La casa editrice minimum fax ha portato in libreria il volume Racconti, di Donald Barthelme. Il libro, pubblicato nel novembre 2022, viene riproposto in occasione dell’anniversario della morte dello scrittore.
Il saggio di Saunders, che accompagna e arricchisce il volume, dimostra quanto l’influenza di Barthelme e l’ammirazione con la quale sono stati accolti i suoi libri si siano estese alle generazioni successive e ad autori appartenenti a correnti letterarie anche profondamente diverse, a dimostrazione di un talento e di un’originalità che hanno pochi eguali sulla scena americana, e che ne fanno, a tutti gli effetti, un classico contemporaneo.
Racconti – Donald Barthelme
Tra i grandi autori del postmoderno americano, Donald Barthelme è sempre stato considerato il maestro assoluto della forma breve. Le sue raccolte di racconti attraversano tre decenni (dagli anni Sessanta agli anni Ottanta), combinando con originalità e scintillante intelligenza la critica all’emergente società dei consumi, la rilettura dell’America in chiave ironica e surreale, l’eredità dei maestri dell’assurdo, da Kafka a Beckett.

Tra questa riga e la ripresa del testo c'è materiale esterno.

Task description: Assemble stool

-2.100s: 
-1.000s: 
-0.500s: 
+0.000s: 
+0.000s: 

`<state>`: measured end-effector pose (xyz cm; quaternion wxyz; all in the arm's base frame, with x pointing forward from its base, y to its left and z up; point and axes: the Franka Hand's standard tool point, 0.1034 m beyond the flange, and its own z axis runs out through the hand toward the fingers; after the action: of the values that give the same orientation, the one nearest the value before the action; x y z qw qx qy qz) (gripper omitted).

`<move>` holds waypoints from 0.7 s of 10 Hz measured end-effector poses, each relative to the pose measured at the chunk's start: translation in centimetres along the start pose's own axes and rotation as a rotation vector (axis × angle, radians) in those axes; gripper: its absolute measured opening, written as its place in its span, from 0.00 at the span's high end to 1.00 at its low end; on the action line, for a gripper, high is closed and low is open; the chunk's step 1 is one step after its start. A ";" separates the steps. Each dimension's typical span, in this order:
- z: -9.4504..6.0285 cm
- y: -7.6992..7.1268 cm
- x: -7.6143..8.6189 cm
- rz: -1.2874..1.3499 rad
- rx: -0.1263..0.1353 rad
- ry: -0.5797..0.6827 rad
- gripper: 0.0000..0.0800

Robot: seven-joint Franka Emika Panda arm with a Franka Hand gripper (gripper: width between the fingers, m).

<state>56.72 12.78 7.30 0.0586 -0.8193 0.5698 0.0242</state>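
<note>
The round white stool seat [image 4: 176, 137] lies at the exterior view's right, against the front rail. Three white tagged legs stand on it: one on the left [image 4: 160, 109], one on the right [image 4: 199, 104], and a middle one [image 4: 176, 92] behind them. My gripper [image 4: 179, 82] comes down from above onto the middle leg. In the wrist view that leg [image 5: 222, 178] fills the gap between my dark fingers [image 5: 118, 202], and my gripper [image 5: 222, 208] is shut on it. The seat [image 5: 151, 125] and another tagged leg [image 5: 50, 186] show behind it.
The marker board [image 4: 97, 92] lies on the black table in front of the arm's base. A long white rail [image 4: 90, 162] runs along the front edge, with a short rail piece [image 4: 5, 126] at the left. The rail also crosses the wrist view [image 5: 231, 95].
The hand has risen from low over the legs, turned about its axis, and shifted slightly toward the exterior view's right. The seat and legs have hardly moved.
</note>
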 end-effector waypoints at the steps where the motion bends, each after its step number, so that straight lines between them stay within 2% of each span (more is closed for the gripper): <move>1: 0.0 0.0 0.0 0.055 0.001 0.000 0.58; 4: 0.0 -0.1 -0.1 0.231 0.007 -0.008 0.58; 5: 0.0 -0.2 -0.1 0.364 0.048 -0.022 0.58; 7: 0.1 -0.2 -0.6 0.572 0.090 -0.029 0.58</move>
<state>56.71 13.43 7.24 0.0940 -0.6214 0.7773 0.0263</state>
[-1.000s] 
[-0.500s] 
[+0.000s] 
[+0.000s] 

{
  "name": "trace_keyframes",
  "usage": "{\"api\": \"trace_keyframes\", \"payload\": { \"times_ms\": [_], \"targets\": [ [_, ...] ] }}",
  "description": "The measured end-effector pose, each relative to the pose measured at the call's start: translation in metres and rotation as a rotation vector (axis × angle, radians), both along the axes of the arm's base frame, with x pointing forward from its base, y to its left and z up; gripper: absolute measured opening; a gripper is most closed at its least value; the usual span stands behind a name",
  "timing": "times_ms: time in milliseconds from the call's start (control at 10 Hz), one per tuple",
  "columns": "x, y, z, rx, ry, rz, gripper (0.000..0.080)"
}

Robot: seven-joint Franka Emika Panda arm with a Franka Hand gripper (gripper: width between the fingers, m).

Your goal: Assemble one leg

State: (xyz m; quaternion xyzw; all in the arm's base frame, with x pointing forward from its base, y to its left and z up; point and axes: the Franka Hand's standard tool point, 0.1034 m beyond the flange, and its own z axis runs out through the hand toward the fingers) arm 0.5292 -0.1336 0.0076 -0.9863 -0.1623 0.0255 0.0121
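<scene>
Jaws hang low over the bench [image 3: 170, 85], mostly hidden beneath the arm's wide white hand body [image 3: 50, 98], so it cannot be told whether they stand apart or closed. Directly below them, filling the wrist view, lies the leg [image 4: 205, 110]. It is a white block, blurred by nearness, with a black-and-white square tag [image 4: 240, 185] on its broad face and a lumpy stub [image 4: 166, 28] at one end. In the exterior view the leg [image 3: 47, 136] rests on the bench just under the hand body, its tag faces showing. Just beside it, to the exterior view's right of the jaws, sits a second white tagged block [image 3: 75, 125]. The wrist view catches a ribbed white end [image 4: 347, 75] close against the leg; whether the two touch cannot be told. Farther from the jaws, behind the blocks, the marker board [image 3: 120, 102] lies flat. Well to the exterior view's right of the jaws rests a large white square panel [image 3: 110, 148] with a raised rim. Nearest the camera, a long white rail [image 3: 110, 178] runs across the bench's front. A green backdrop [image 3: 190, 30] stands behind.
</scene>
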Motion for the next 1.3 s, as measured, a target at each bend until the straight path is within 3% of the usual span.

Un cofanetto con le sue quattro raccolte più celebri, a partire dal fulminante esordio Ritorna, dottor Caligari, passando per quello che molti critici considerano il suo capolavoro, Atti innaturali, pratiche innominabili, per approdare alla piena maturità di La vita in città e Dilettanti.
L’autore
Non più di un anno dopo che Donald Barthelme senior ha preso la laurea in architettura nasce il suo primo figlio, e con la moglie Helen decide di dargi il suo nome (ne arriveranno altri quattro: una femmina, Joan, e tre maschi che con diversi gradi di successo intraprenderanno tutti la strada letteraria: Frederick, Steven e Peter). È il 7 aprile del 1931, e l’azione si svolge a Filadelfia. Inizia dunque la vita di Donald Barthelme, insieme con la carriera di architetto e di docente universitario del padre. Dopo soli due anni la scena (con la famiglia) si è già spostata nel Texas, a Houston, dove il padre, innamorato dello stile del suo architetto preferito, Ludwig Mies van der Rohe, progetta e si fa costruire una casa del tutto simile alla famosa Tugendhat di Mies.